MATERIAL PROVIDED:
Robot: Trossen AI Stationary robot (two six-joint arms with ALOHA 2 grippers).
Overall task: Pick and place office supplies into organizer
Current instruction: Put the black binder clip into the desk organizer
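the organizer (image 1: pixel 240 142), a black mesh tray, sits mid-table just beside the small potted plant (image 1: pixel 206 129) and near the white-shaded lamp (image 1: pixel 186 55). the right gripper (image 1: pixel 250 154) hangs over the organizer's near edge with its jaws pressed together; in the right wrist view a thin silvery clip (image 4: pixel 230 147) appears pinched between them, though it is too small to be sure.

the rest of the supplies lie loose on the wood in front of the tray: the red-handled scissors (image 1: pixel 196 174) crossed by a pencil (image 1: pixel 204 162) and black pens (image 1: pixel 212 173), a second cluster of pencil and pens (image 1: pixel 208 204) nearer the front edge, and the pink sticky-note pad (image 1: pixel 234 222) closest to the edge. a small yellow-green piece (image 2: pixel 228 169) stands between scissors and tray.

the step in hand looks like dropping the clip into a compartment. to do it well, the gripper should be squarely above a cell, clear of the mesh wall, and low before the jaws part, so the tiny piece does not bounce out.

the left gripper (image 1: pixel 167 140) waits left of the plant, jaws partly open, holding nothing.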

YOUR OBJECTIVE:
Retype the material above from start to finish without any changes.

RESPONSE TO THE TASK:
Robot: Trossen AI Stationary robot (two six-joint arms with ALOHA 2 grippers).
Overall task: Pick and place office supplies into organizer
Current instruction: Put the black binder clip into the desk organizer
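the organizer (image 1: pixel 240 142), a black mesh tray, sits mid-table just beside the small potted plant (image 1: pixel 206 129) and near the white-shaded lamp (image 1: pixel 186 55). the right gripper (image 1: pixel 250 154) hangs over the organizer's near edge with its jaws pressed together; in the right wrist view a thin silvery clip (image 4: pixel 230 147) appears pinched between them, though it is too small to be sure.

the rest of the supplies lie loose on the wood in front of the tray: the red-handled scissors (image 1: pixel 196 174) crossed by a pencil (image 1: pixel 204 162) and black pens (image 1: pixel 212 173), a second cluster of pencil and pens (image 1: pixel 208 204) nearer the front edge, and the pink sticky-note pad (image 1: pixel 234 222) closest to the edge. a small yellow-green piece (image 2: pixel 228 169) stands between scissors and tray.

the step in hand looks like dropping the clip into a compartment. to do it well, the gripper should be squarely above a cell, clear of the mesh wall, and low before the jaws part, so the tiny piece does not bounce out.

the left gripper (image 1: pixel 167 140) waits left of the plant, jaws partly open, holding nothing.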

No additional response is needed to complete this exercise.